***** Information provided

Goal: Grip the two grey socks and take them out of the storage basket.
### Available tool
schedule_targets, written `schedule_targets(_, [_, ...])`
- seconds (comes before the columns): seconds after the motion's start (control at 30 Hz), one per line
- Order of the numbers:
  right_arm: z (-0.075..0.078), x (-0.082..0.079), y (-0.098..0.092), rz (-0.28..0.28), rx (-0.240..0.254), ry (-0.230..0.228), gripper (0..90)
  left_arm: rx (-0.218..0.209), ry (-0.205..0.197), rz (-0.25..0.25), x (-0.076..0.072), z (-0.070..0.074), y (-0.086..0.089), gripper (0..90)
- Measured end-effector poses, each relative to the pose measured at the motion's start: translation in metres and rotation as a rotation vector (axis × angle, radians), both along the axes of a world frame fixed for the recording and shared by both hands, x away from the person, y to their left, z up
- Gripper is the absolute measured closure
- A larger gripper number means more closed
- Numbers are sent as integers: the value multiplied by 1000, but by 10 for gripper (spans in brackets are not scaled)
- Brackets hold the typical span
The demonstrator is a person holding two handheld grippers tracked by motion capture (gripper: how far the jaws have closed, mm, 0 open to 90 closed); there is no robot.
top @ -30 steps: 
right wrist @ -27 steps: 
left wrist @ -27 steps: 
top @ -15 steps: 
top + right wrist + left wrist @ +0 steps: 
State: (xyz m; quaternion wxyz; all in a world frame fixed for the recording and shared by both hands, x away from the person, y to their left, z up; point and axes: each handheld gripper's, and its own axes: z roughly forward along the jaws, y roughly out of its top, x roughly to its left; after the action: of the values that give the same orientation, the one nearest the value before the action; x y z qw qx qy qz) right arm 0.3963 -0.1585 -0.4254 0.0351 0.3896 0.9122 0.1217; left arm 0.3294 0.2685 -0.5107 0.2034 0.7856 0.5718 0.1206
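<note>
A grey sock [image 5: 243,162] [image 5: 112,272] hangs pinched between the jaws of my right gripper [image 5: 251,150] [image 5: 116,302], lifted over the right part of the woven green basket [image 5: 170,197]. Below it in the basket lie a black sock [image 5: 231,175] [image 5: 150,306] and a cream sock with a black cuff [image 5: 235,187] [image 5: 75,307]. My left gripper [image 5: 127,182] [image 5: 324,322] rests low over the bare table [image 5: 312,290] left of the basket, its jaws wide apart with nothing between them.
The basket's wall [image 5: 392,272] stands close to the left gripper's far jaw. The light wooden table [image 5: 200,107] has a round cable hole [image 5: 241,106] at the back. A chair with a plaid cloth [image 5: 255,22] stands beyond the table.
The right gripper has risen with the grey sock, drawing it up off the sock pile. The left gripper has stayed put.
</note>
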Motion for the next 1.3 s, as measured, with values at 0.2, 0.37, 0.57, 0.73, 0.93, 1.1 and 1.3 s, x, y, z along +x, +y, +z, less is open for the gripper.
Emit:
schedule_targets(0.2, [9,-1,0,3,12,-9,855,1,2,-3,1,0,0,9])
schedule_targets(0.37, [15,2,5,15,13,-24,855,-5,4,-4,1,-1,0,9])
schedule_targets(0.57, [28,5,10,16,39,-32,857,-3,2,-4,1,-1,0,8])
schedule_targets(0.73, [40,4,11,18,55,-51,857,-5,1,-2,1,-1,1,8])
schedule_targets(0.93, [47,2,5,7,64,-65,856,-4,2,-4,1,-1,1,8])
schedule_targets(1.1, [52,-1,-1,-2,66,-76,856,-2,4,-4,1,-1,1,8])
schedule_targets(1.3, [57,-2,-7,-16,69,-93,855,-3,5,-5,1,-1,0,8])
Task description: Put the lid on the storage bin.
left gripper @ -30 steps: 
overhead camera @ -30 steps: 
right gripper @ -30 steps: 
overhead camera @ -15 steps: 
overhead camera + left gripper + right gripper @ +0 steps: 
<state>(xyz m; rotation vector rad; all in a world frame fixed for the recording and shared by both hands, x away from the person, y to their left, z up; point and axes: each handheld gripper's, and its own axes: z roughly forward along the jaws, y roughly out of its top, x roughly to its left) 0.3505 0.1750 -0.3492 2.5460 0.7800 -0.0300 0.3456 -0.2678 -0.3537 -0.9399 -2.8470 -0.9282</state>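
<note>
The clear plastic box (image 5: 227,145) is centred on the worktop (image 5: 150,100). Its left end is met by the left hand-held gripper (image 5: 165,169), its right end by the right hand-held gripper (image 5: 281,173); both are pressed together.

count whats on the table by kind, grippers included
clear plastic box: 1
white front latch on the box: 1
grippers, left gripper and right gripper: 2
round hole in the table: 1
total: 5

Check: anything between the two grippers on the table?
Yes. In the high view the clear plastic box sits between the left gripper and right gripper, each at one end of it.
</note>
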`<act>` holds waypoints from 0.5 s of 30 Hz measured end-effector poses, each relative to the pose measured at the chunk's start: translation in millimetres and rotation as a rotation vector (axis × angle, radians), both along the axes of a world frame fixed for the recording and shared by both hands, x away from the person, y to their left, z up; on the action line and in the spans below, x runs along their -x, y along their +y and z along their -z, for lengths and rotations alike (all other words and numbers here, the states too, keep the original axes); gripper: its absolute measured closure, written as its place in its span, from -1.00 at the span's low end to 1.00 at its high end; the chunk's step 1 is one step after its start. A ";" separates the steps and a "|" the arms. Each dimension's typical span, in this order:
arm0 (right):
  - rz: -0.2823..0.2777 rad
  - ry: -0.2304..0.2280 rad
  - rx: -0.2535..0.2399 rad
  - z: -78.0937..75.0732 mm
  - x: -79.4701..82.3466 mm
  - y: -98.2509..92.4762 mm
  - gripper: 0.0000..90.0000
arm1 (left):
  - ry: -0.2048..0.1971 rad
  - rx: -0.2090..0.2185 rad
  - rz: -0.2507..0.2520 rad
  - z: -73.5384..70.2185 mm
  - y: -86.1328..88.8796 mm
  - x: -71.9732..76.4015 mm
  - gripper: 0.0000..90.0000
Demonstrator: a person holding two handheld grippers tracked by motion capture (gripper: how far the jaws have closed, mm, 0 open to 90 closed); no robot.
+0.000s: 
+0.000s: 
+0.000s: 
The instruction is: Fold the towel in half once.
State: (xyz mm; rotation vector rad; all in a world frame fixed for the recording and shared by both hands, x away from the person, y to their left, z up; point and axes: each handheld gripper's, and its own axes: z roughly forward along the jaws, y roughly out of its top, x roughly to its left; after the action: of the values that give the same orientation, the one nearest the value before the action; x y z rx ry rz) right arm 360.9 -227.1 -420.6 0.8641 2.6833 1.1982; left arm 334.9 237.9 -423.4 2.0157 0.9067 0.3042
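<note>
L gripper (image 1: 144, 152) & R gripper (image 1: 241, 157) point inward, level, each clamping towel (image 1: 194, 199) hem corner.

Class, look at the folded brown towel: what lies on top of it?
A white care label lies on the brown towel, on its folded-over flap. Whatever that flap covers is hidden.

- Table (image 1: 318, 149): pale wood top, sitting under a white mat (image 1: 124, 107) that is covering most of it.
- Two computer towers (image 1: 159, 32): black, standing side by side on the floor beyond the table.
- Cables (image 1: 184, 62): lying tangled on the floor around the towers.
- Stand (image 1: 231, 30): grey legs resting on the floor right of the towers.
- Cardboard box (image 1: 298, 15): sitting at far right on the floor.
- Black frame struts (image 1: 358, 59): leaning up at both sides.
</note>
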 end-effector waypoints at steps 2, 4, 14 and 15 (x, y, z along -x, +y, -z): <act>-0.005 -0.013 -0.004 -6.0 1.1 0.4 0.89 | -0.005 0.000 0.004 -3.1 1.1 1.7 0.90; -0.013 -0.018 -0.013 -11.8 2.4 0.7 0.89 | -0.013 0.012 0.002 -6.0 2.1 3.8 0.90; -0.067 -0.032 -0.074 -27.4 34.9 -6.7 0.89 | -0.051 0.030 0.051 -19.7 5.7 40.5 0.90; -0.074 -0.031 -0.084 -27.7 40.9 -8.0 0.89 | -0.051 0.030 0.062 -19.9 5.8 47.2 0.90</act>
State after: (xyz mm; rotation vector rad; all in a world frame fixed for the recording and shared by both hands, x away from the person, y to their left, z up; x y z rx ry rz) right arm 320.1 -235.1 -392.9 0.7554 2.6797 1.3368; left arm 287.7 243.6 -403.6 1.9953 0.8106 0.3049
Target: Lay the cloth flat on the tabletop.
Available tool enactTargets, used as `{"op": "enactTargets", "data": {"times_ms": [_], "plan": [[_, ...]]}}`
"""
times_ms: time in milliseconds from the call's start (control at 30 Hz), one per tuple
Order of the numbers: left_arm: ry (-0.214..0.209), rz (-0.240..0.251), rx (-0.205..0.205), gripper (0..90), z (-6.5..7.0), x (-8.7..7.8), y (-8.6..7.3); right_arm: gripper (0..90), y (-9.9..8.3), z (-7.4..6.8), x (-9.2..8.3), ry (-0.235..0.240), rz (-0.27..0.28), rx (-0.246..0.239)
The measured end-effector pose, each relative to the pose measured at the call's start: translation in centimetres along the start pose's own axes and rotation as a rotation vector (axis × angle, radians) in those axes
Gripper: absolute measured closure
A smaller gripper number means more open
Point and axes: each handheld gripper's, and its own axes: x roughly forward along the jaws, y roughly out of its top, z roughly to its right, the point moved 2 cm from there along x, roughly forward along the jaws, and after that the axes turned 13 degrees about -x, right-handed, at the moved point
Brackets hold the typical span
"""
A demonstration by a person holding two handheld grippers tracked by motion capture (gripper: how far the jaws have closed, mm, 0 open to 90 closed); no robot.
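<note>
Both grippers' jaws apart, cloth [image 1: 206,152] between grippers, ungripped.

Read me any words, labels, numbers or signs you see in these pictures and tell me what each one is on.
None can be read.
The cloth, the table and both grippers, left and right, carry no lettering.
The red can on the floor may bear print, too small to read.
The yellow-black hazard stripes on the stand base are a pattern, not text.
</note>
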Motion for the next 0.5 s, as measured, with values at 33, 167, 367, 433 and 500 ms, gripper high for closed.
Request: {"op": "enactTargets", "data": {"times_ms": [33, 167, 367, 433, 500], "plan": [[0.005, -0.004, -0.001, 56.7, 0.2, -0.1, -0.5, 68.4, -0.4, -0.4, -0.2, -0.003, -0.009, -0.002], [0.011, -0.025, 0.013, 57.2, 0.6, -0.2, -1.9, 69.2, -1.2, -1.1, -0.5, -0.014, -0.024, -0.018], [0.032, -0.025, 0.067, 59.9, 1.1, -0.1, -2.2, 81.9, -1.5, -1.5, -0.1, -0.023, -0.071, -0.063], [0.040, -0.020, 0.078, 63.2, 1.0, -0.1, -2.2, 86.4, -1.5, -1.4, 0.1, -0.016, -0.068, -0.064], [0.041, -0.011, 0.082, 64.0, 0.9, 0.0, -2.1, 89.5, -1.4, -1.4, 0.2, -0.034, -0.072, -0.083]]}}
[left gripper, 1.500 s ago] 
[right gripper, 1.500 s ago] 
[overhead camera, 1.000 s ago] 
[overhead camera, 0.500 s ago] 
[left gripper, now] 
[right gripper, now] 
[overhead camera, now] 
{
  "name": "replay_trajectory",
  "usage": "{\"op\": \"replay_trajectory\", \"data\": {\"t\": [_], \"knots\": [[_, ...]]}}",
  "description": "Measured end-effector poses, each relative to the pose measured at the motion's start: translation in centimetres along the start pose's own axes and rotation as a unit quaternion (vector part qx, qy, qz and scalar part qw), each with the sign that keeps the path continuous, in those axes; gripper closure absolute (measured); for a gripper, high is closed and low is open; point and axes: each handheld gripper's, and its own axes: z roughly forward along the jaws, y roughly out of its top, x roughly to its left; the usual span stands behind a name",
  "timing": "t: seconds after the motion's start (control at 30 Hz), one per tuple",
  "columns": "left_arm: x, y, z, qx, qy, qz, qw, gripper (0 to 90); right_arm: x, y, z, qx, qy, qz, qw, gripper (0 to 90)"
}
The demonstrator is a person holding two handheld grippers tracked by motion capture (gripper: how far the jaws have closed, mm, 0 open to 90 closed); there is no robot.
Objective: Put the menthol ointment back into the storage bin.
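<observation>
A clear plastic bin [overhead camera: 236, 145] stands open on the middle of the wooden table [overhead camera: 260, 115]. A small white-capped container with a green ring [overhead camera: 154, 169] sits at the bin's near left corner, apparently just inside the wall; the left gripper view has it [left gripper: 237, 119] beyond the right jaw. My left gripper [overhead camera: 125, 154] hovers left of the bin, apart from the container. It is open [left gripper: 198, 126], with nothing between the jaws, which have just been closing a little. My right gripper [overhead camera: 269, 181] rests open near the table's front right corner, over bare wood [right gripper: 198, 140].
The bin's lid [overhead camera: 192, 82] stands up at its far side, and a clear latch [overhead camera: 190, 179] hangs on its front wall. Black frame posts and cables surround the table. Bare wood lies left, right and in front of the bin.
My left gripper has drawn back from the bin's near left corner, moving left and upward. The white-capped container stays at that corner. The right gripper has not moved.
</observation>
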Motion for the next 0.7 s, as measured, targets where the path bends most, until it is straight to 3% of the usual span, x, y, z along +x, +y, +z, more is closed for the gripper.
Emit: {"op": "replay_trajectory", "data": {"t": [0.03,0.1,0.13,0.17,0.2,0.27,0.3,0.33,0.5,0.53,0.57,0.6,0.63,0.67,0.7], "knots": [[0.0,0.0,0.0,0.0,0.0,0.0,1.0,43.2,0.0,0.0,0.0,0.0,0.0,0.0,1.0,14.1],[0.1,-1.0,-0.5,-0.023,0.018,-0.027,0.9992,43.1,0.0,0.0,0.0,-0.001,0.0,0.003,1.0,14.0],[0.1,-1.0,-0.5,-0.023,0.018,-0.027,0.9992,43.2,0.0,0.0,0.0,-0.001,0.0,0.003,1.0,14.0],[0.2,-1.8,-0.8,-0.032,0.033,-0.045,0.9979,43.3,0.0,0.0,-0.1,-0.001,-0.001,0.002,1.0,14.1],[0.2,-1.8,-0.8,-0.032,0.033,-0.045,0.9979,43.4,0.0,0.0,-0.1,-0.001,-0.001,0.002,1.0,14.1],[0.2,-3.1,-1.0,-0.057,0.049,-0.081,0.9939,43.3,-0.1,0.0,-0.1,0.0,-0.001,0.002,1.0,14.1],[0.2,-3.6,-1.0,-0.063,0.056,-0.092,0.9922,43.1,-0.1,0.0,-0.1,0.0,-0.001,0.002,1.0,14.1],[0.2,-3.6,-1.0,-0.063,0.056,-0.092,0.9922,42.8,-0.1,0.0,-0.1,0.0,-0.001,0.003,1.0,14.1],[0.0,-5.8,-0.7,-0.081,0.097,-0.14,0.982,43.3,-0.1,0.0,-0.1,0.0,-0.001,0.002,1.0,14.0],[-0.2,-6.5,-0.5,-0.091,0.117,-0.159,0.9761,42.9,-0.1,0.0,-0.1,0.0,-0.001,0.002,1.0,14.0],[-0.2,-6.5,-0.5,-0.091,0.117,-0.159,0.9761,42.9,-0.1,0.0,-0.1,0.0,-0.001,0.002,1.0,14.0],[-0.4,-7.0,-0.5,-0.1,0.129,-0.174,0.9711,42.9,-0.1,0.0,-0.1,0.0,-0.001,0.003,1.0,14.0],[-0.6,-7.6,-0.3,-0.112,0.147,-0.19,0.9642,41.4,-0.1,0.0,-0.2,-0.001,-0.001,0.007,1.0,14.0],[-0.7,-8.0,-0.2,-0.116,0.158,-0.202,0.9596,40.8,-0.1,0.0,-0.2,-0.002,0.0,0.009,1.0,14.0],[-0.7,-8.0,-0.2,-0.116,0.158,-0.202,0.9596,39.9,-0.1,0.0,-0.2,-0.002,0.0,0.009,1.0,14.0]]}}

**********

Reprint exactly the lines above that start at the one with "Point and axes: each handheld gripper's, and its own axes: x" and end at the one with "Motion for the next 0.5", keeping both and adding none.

Output:
Point and axes: each handheld gripper's, and its own axes: x roughly forward along the jaws, y roughly out of its top, z roughly to its right, the point moved 2 cm from there along x, roughly forward along the jaws, and after that the axes turned 13 degrees about -x, right-handed, at the moved point
Brackets hold the typical span
"""
A demonstration by a person holding two handheld grippers tracked by motion capture (gripper: how far the jaws have closed, mm, 0 open to 90 closed); no robot.
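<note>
Both grippers' jaws apart, cloth [image 1: 206,152] between grippers, ungripped.

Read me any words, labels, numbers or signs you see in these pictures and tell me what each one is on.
None can be read.
The cloth, the table and both grippers, left and right, carry no lettering.
The red can on the floor may bear print, too small to read.
The yellow-black hazard stripes on the stand base are a pattern, not text.
</note>
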Motion for the next 0.5 s, as measured, with values at 33, 167, 367, 433 and 500 ms, gripper high for closed.

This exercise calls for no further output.